Le Métropolitain

La Nuit Blanche de Raphaël

La Nuit Blanche de Toronto a eu lieu samedi dernier, jusqu’aux petites heures du matin de dimanche. Pour un événement au succès aussi bien artistique que populaire.

Le concept de la Nuit Blanche est né à Paris, sous l’instigation du maire Bertrand Delanoë. Arrivé à Toronto sous celle de David Miller, il est depuis devenu un grand moment torontois. Bien que des ersatz de Nuit Blanche existent à Montréal ou ailleurs dans le monde, le succès rencontré par le concept à Toronto est sans doute unique. Les gens sortent, une foule bigarrée envahit les rues. Mais là n’est pas l’originalité. À Paris aussi, les gens sortent et la foule est gigantesque. À Paris aussi, une insistante odeur de cannabis mâtinée de boisson énergisante à la taurine flotte sur la ville, cette nuit-là. Mais à Paris, le public ne s’approprie pas autant l’événement, il est plus client. Il s’attend à ce qu’on lui en montre. À Toronto, la Nuit Blanche est multiple et est absolument vécue. S’il existe un programme officiel, avec des artistes commissionnés, des installations autorisées, il existe une autre Nuit Blanche, plus spontanée, officieuse et tout aussi intéressante.

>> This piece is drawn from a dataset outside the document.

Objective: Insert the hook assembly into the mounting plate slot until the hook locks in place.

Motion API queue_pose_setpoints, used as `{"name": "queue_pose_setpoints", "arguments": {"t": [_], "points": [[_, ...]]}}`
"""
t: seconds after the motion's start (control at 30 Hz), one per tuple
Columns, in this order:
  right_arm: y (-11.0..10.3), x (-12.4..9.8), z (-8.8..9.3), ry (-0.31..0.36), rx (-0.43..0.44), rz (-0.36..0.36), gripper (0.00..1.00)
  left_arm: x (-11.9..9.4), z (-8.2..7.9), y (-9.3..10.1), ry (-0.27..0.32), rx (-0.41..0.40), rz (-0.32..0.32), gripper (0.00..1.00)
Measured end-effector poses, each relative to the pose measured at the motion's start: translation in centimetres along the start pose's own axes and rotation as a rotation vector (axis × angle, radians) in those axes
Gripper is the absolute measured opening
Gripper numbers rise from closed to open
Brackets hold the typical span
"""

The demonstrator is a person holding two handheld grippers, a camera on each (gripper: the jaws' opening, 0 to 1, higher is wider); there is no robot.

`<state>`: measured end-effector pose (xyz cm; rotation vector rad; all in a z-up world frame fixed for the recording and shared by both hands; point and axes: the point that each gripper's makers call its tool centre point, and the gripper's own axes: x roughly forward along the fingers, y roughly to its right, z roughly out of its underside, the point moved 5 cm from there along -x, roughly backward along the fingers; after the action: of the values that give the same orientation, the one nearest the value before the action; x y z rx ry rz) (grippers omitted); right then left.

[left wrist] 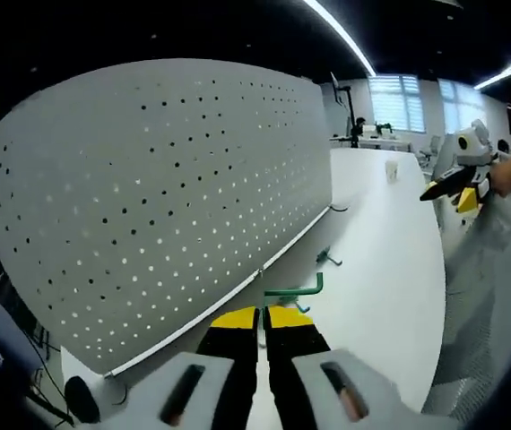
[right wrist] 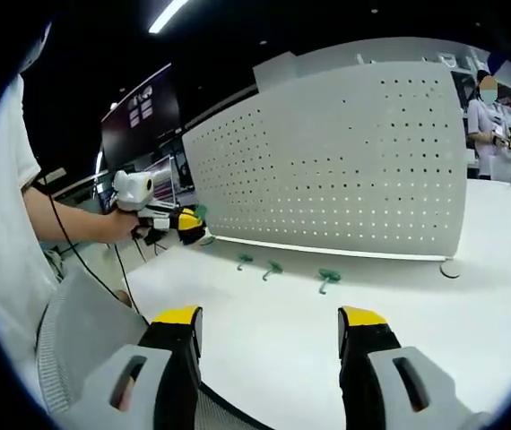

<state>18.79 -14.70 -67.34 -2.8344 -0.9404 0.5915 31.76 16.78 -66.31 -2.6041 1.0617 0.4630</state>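
**Left gripper clamped on a green hook, pegboard just ahead**

Left gripper had its yellow-tipped jaws pressed together on the shank of a green hook, which stuck out past the tips with its bent end turned up. I saw it held low over the white tabletop, near the bottom edge of the perforated white mounting plate standing upright along the tabletop's far side. Right gripper had its jaws wide apart with nothing between them, hovering over the tabletop and facing the same plate. Three more green hooks lay loose on the tabletop in front of the plate.

I judged the hook light, stiff and thin, probably coated wire, so likely to twist in a pinch. Holding it on the straight shank, well back from the end that enters the holes, seemed best. The plate looked rigid enough to push against.
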Motion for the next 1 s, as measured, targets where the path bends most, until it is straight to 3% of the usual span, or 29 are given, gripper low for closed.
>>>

On pense à cette jeune fille qui décida de se promener dans Toronto avec un téléviseur sur la tête en lieu et place de casque. Pourquoi pas. Ou encore à ce qui se passait au parc Trinity Bellwoods. Officiellement, aucun projet n’était au programme. Pourtant, entre cette chorégraphie de jeunes danseurs arborant des tenues lumineuses, cette parade d’étudiants en art de Windsor, ou cette pièce de théâtre qui utilisait un arbre pour tout décor, il y avait des choses à voir. Il y avait de l’énergie à ressentir, de la créativité à reconnaître. Plus loin sur Queen Ouest, les galeries d’art étaient restées ouvertes. Elles faisaient le plein. Pour tous les amoureux des arts, c’est un bonheur. Ils savent trop que les galeries sont des endroits vides, à l’exception des vernissages.

Dans le Musée d’art contemporain, des expositions gratuites assez étranges. Dans un grand bâtiment, le Great Hall, sur Queen Ouest, un spectacle interlope attendait le visiteur curieux. D’entrée, on nous prévient. Interdit aux moins de 18 ans. Il est ici question de « bondage », cet art érotique japonais qui consiste à s’attacher avec des cordes selon des combinaisons savantes. Des dames pendues par une cuisse, ligotées par des grands gaillards, quelques hommes aussi, pour une ambiance sombre, troublante, grotesque et dépaysante.

Queen Ouest était attendue au tournant et n’a pas déçu. Mais on pouvait voir de l’art et des initiatives ailleurs, comme ce concert dans la piscine vide de Dundas et Bathurst où des gaffeurs se mettaient en scène lors de leurs tags, s’éclairant et s’accompagnant de musique, sous l’œil indifférent de policiers qui n’allaient pas interrompre une œuvre d’art en cours. Voilà pour Rob Ford et sa croisade contre l’art pictural de rue.

Sinon, le gros de la Nuit Blanche officielle se trouvait dans la zone de l’hôtel de ville où une foule gigantesque était venue admirer les œuvres d’Ai Weiwei, illuminée par l’installation du français Boris Achour et les voitures sans chauffeurs d’un autre français, Alain Declercq. De quoi en mettre plein les yeux, et plein les oreilles. Le matin pouvait venir, Toronto l’attendait pour aller se coucher.